→ Brief
Each line in the listing below that includes "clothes" should be counted; give the total and nothing more.

→ Material for the task
————

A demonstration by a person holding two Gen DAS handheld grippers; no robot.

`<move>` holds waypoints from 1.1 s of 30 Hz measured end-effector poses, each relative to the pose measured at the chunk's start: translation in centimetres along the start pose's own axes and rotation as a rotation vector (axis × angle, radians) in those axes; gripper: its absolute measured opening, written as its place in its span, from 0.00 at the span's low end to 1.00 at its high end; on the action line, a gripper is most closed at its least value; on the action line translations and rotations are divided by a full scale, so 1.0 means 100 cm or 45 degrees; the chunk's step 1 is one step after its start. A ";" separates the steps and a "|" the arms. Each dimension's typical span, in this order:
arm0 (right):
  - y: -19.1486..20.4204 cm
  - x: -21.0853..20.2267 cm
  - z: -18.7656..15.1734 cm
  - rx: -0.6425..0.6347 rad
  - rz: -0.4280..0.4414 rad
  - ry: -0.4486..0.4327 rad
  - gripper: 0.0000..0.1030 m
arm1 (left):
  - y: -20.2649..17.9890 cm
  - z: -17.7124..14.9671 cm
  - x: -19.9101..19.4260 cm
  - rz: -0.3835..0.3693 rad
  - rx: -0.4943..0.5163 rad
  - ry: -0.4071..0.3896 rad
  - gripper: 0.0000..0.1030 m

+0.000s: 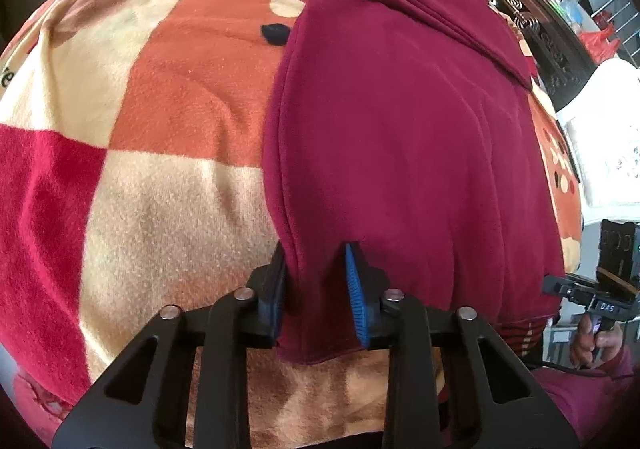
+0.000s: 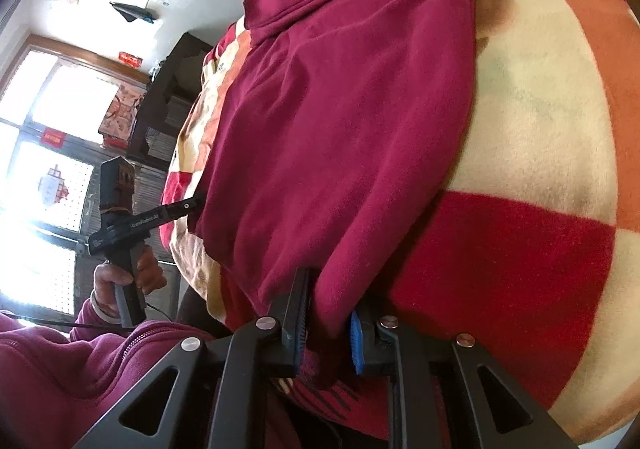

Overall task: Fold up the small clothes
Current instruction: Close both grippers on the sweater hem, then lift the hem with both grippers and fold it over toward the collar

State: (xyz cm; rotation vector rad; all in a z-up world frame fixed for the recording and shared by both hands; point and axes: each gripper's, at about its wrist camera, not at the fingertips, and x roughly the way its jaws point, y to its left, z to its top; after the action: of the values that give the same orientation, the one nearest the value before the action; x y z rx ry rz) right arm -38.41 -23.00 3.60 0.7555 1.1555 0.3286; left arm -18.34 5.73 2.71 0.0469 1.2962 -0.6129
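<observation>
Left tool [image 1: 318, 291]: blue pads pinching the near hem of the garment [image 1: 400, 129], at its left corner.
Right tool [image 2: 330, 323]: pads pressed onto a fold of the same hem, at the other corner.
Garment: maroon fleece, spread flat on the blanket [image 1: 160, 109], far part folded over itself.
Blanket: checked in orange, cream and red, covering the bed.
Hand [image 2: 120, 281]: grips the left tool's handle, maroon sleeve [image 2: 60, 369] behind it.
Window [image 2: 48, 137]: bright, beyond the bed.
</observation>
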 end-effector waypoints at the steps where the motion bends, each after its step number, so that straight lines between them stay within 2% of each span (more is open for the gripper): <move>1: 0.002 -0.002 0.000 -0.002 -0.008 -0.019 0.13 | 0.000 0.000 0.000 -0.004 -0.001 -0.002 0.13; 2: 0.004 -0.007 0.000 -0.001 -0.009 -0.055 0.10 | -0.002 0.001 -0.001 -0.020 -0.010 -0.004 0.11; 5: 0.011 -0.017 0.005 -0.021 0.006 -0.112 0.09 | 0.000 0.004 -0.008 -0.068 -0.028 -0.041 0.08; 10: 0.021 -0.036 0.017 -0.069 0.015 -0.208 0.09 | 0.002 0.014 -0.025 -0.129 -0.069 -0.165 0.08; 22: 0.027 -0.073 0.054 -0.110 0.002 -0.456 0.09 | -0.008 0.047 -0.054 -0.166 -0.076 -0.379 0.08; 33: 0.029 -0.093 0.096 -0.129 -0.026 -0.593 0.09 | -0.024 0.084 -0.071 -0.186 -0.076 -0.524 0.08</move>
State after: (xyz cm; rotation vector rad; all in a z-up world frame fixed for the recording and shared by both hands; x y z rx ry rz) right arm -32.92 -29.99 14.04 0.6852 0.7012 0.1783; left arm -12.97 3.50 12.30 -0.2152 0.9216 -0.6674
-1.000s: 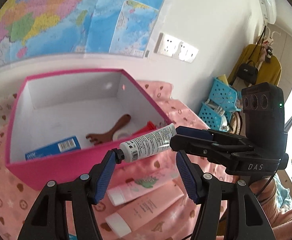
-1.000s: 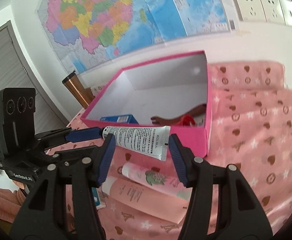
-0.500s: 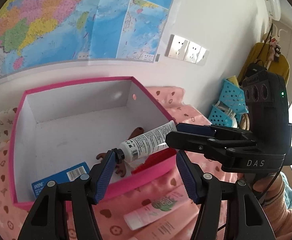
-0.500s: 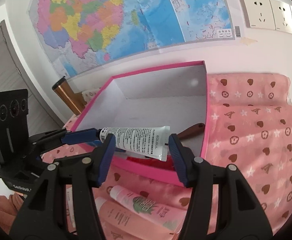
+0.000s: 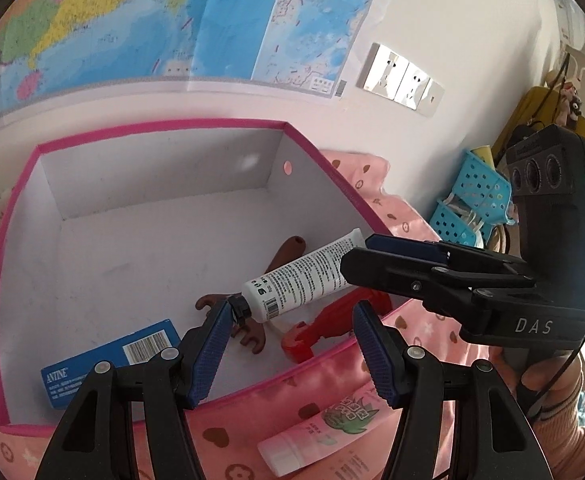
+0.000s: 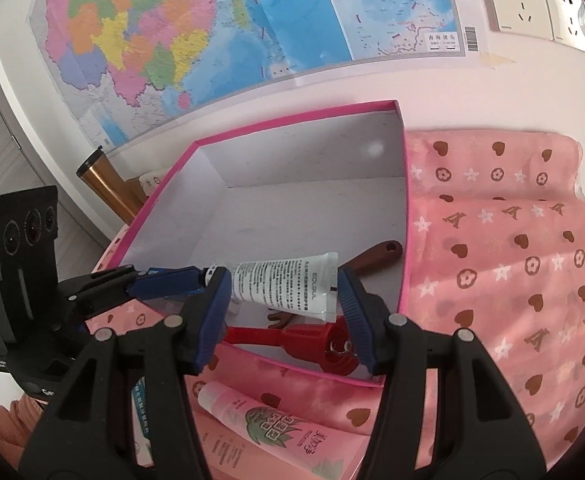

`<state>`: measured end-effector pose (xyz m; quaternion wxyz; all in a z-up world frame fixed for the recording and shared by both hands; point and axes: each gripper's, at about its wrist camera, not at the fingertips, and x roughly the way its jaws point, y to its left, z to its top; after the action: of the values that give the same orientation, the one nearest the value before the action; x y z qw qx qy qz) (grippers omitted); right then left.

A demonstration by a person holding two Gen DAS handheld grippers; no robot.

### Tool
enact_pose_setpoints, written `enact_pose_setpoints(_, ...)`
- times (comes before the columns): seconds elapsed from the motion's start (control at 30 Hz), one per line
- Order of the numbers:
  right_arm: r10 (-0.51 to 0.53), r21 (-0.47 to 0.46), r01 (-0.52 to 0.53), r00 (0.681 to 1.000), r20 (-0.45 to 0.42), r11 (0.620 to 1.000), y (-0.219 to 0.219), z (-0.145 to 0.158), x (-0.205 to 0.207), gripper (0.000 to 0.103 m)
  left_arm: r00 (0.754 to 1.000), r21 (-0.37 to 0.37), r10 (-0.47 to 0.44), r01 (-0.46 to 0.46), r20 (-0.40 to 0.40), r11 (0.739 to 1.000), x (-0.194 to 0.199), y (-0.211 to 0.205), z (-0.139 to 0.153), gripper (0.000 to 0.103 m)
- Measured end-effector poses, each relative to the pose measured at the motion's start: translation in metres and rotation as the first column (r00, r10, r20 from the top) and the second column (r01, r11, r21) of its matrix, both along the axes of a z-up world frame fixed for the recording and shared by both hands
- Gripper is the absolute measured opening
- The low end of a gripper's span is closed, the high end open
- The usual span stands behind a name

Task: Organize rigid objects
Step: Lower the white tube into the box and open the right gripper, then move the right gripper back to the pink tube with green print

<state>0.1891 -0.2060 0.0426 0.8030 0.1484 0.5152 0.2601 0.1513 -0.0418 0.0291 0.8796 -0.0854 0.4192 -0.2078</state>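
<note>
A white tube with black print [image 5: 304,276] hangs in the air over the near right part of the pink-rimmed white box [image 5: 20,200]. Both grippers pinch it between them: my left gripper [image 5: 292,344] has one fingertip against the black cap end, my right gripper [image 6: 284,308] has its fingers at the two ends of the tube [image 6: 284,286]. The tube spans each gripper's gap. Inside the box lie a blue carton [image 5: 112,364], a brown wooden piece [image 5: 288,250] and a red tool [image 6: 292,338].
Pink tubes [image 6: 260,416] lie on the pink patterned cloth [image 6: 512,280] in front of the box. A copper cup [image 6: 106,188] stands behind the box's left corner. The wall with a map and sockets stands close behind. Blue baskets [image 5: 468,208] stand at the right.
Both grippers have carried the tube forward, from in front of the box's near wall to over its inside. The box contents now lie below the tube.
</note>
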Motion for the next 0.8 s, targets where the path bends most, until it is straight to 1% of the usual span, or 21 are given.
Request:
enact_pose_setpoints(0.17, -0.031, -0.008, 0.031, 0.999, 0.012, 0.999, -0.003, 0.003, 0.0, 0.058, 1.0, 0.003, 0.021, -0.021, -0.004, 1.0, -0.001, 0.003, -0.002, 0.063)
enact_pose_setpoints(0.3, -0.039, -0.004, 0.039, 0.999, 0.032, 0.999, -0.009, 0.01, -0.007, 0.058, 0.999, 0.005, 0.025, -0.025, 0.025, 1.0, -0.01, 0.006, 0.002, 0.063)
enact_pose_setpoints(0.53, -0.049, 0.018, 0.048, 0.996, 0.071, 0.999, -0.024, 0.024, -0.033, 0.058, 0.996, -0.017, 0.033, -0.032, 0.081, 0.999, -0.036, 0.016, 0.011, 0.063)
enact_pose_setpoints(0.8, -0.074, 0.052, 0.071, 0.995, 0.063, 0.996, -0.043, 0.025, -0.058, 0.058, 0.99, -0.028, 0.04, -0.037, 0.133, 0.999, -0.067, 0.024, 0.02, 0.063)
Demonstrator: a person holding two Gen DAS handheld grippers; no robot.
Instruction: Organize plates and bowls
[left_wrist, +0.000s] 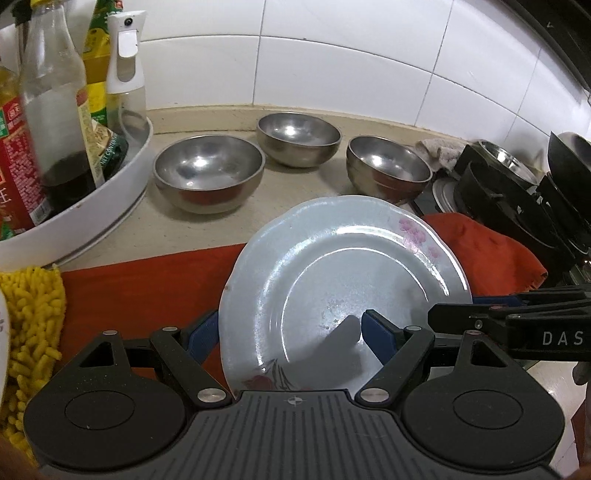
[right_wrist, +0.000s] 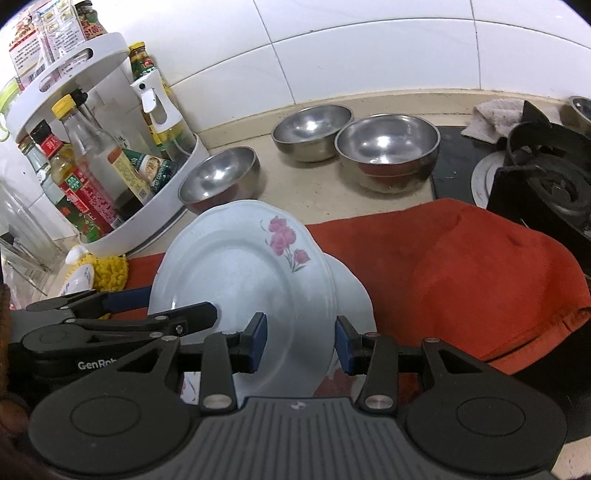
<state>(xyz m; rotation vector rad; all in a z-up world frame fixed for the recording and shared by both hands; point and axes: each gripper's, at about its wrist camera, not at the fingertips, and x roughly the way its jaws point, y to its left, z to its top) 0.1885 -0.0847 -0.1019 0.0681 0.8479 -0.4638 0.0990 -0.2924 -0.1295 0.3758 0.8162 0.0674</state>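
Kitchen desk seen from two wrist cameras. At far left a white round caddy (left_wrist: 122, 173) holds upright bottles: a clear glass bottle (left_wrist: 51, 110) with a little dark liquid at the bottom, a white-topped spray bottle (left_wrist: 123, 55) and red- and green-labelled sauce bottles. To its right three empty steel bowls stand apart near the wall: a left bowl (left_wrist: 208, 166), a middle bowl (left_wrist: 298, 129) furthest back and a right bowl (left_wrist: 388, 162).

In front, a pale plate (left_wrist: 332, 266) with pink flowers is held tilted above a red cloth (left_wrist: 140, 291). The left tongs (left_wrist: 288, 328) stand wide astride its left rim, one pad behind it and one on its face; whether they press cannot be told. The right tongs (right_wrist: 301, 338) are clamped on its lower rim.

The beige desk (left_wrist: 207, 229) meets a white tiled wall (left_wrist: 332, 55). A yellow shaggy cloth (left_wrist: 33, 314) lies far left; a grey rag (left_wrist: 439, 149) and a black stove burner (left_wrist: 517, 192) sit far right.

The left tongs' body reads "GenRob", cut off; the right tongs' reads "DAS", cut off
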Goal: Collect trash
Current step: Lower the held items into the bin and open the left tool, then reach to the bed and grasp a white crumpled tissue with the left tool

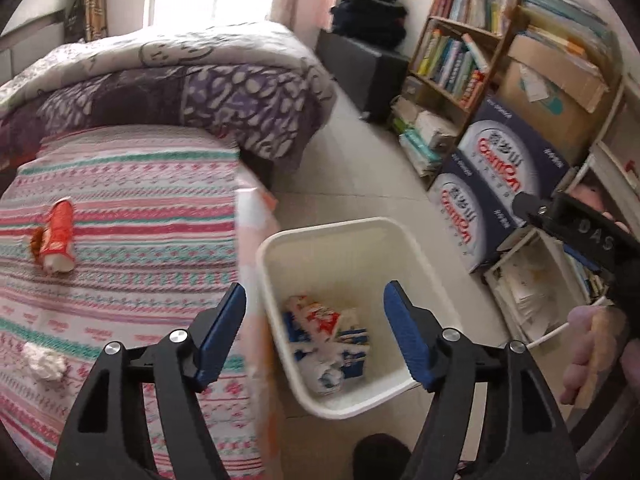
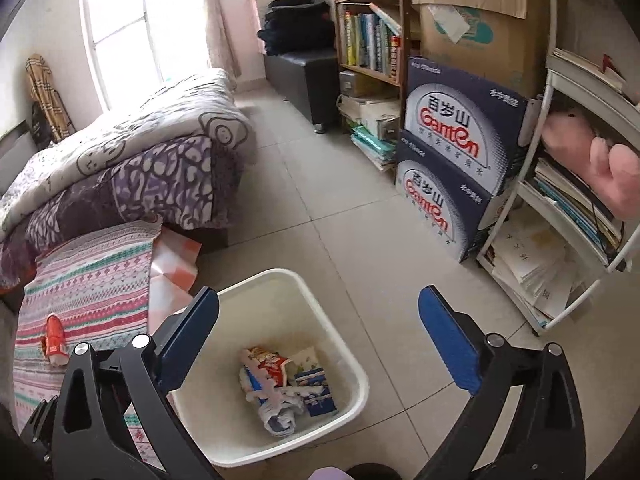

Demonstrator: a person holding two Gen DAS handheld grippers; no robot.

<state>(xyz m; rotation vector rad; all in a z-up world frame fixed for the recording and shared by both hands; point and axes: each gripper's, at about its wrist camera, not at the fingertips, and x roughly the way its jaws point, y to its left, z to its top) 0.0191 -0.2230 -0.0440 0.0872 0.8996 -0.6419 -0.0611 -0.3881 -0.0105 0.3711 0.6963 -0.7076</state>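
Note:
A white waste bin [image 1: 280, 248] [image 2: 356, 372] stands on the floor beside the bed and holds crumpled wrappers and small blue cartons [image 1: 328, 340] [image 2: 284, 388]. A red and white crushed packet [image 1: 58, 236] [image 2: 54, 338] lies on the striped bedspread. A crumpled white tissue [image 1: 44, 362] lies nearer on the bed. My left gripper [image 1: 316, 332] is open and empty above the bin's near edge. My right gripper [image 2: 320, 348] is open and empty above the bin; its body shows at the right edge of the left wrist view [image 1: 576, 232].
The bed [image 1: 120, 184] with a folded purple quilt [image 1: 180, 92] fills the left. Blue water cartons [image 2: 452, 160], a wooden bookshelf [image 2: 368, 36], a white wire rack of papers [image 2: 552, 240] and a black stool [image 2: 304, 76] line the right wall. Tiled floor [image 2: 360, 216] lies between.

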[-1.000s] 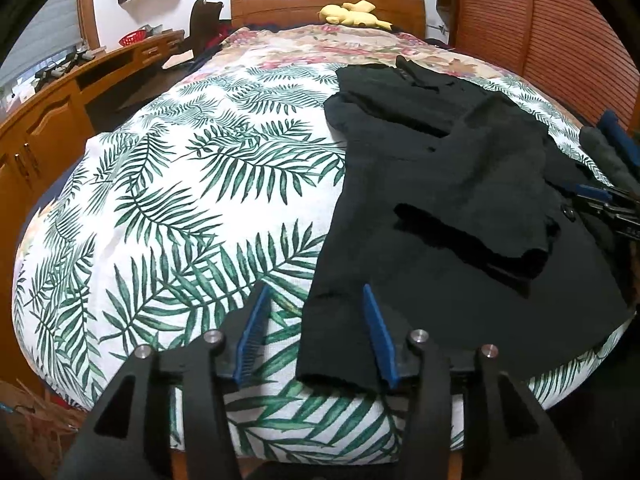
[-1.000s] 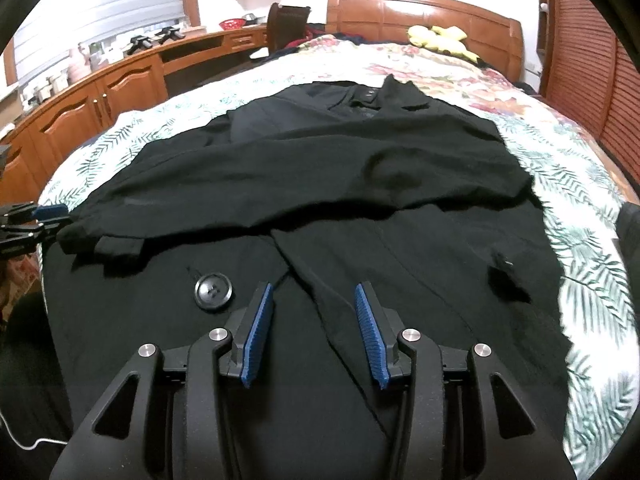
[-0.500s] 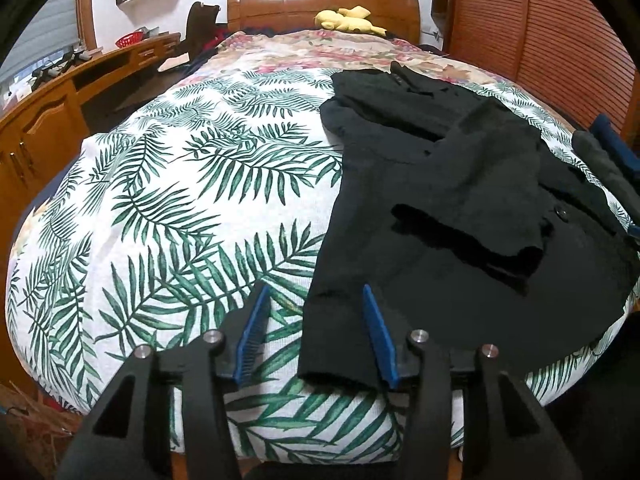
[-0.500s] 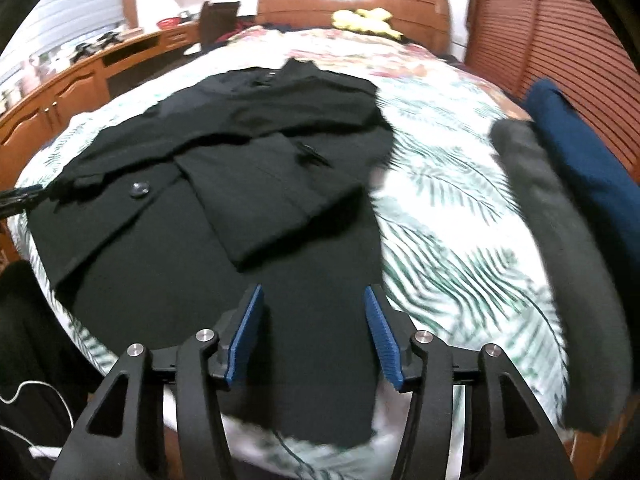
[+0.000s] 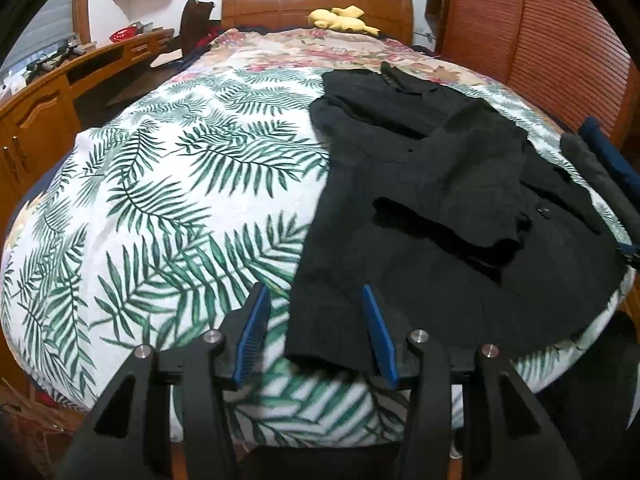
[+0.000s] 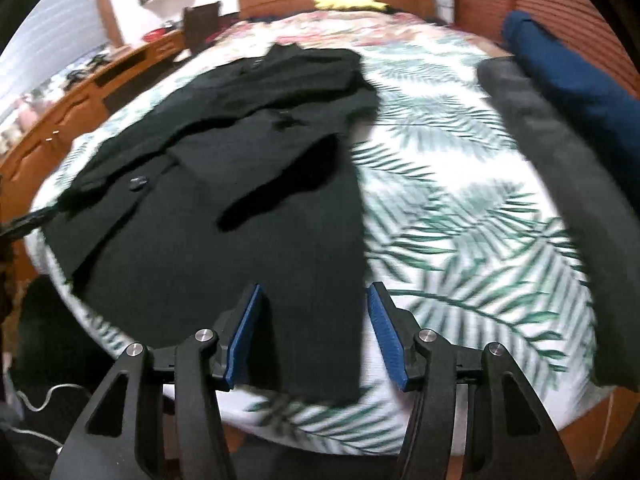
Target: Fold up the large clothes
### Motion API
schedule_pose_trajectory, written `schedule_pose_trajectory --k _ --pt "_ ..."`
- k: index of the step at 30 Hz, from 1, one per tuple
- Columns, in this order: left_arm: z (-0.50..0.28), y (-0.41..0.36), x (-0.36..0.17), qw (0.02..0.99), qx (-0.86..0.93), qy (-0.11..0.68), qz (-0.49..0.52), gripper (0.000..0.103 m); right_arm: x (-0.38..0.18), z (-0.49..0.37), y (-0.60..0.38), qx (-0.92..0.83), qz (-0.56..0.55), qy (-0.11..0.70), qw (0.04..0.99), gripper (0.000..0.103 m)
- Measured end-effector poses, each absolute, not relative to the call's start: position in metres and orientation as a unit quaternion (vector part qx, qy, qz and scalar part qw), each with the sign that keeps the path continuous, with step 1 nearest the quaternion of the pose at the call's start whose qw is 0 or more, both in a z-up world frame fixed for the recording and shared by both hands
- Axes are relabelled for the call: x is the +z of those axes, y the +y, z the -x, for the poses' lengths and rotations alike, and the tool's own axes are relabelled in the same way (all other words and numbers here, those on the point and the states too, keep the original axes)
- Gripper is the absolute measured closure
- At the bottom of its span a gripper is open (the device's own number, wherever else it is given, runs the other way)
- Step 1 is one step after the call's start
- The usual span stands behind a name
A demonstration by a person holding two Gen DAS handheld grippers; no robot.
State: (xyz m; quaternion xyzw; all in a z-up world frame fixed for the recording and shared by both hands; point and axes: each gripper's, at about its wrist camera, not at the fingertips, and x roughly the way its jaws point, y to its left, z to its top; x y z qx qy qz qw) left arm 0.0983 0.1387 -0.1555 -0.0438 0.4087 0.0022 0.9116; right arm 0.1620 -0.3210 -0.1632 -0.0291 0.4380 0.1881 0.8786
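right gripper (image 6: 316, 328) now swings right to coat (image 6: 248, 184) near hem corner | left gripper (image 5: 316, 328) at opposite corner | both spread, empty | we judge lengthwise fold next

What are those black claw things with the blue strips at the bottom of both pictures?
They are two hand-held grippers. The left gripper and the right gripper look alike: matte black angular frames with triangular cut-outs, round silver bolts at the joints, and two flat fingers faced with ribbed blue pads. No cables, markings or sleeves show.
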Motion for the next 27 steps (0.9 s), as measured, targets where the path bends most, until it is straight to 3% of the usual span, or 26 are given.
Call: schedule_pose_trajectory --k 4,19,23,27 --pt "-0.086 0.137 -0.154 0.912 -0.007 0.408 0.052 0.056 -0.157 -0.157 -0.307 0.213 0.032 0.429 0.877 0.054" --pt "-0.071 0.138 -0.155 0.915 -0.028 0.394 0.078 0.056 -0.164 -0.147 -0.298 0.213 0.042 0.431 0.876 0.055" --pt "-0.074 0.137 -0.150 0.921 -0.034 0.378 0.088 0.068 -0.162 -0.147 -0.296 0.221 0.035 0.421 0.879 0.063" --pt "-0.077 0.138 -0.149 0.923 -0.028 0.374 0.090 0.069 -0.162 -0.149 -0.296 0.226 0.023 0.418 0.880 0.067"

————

→ Exercise solution
2